■ **Your assignment**:
For the data below, restate word for word only the lines from the line containing "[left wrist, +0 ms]" through the line containing "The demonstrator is", both ends included.
----------------------------------------
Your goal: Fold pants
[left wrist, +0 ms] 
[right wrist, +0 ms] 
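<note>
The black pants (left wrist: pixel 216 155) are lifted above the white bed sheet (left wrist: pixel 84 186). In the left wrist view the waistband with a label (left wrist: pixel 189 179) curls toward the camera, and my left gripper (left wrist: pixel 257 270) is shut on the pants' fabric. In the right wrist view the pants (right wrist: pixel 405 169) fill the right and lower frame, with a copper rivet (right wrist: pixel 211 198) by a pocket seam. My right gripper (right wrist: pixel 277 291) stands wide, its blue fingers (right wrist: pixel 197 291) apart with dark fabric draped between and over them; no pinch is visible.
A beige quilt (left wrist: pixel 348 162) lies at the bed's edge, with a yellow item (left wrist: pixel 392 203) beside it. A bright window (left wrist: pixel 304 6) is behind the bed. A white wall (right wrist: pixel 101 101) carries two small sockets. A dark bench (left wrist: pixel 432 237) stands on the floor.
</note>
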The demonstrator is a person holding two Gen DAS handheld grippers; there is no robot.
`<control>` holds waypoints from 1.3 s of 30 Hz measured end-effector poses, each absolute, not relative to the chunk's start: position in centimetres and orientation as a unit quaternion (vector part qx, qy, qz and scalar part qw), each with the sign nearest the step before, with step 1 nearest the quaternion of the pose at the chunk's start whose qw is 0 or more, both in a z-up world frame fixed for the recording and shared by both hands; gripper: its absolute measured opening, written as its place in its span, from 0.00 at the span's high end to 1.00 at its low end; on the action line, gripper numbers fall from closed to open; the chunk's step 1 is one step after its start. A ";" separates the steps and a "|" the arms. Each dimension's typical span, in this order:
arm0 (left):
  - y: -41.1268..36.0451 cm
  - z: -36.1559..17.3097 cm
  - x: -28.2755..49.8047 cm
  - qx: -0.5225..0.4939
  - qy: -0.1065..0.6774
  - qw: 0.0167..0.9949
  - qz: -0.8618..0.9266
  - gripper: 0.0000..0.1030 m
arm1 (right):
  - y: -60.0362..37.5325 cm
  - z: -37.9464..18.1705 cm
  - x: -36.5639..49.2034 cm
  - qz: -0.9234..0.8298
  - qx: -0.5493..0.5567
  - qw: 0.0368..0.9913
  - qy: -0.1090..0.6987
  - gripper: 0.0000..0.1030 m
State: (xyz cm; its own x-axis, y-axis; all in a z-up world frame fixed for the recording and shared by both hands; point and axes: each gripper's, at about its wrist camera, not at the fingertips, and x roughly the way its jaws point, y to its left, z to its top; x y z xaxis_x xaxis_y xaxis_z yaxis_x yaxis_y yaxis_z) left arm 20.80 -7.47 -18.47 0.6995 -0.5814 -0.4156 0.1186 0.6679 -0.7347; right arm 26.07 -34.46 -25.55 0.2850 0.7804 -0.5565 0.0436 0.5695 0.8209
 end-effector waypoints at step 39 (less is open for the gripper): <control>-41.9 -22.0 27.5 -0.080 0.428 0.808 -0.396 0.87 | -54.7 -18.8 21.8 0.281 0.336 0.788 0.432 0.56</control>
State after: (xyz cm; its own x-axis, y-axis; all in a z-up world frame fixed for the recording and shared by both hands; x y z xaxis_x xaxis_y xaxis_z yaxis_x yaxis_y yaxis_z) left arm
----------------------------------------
■ **Expected output**:
[left wrist, +0 ms] 
[right wrist, +0 ms] 
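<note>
The black pants (left wrist: pixel 216 155) are lifted above the white bed sheet (left wrist: pixel 84 186). In the left wrist view the waistband with a label (left wrist: pixel 189 179) curls toward the camera, and my left gripper (left wrist: pixel 257 270) is shut on the pants' fabric. In the right wrist view the pants (right wrist: pixel 405 169) fill the right and lower frame, with a copper rivet (right wrist: pixel 211 198) by a pocket seam. My right gripper (right wrist: pixel 277 291) stands wide, its blue fingers (right wrist: pixel 197 291) apart with dark fabric draped between and over them; no pinch is visible.
A beige quilt (left wrist: pixel 348 162) lies at the bed's edge, with a yellow item (left wrist: pixel 392 203) beside it. A bright window (left wrist: pixel 304 6) is behind the bed. A white wall (right wrist: pixel 101 101) carries two small sockets. A dark bench (left wrist: pixel 432 237) stands on the floor.
</note>
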The demonstrator is a person holding two Gen DAS handheld grippers; there is no robot.

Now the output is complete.